Roy Terschegget

Personal information
- Date of birth: 8 January 1987 (age 39)
- Place of birth: Netherlands
- Position: Midfielder

Team information
- Current team: De Merino's

Senior career*
- Years: Team / Apps / (Gls)
- 0000–2010: De Graafschap / 6 / (0)
- 2010–2019: GVVV / 218 / (40)
- 2019–2022: Spakenburg / 36 / (0)
- 2022–: De Merino's

= Roy Terschegget =

Dutch footballer (born 1987)

Roy Terschegget (born 8 January 1987) is a Dutch footballer who plays as a midfielder for De Merino's.

==Early life==

Terschegget was born in 1987 in the Netherlands.

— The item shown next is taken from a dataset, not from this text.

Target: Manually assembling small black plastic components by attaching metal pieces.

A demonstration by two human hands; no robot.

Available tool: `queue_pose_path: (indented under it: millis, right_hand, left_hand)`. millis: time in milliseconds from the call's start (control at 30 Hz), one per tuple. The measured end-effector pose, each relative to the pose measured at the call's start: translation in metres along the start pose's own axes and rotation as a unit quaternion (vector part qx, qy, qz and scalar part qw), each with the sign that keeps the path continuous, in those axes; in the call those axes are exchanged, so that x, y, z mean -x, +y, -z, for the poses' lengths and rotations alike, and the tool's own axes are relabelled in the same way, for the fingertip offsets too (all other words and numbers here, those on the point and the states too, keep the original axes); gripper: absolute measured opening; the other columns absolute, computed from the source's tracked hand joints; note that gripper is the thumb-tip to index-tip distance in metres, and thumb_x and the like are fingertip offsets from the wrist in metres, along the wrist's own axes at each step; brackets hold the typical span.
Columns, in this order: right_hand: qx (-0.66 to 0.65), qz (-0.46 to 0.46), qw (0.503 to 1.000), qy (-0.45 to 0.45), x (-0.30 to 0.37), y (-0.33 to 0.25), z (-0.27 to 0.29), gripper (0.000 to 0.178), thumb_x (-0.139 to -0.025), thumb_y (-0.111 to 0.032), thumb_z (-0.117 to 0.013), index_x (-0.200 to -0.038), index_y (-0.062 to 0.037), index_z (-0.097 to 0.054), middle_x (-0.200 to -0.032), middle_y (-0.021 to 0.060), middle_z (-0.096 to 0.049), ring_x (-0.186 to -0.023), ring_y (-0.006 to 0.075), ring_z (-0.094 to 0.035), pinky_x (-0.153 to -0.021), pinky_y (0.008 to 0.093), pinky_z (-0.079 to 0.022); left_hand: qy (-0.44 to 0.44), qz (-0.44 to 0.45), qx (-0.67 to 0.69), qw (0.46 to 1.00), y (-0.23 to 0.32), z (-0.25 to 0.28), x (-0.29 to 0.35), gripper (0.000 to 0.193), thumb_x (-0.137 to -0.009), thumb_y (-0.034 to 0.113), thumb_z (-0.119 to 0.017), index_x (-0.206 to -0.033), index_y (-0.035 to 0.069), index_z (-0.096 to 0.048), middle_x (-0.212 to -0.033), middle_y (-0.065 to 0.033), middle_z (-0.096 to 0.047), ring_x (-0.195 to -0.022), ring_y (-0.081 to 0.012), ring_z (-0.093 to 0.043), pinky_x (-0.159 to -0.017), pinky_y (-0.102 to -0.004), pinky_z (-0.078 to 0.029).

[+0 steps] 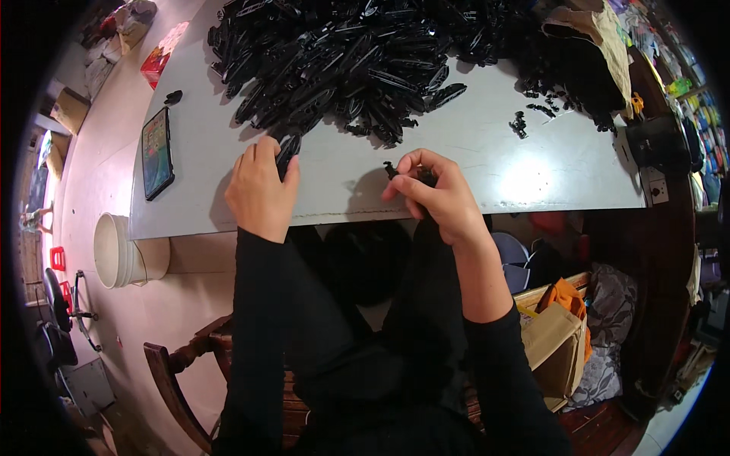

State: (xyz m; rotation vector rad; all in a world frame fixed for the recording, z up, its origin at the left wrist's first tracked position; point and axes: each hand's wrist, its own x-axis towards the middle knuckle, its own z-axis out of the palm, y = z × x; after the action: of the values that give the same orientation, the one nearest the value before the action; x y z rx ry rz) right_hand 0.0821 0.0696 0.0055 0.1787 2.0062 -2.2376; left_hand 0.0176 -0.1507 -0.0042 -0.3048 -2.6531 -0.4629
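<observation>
My left hand [262, 186] is closed round a long black plastic part [287, 154] near the table's front edge. One end of that part sticks out between thumb and fingers, toward the pile. To the right, my right hand [437, 190] pinches a small black plastic piece [391, 170] between thumb and forefinger. More dark material shows under its curled fingers, too hidden to name. Beyond both hands rises a big heap of black, elongated plastic parts [327, 68]. Small black pieces [518, 124] lie scattered at the right of the table.
A phone [157, 154] lies at the grey table's [487, 182] left edge. A paper sack [608, 45] with black pieces lies open at the far right. Below stand a white bucket [112, 251], a wooden chair arm [163, 372] and a cardboard box [555, 342].
</observation>
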Motion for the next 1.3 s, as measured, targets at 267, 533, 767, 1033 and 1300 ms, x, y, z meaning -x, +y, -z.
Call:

He is a native of Veenendaal, Netherlands.

==Career==

Terschegget started his career with Dutch side De Graafschap. In 2010, he signed for Dutch side GVVV. He was regarded as one of the club's most important players. In 2019, he signed for Dutch side Spakenburg. He was described as "immediately managed to conquer a starting place" while playing for the club. In 2022, he signed for Dutch side De Merino's. He was described as "considered one of the best midfielders in amateur football for years".

==Style of play==

Terschegget mainly operates as a midfielder. He has received comparisons to Italy international Andrea Pirlo.

==Personal life==

Terschegget has a daughter. He has a brother.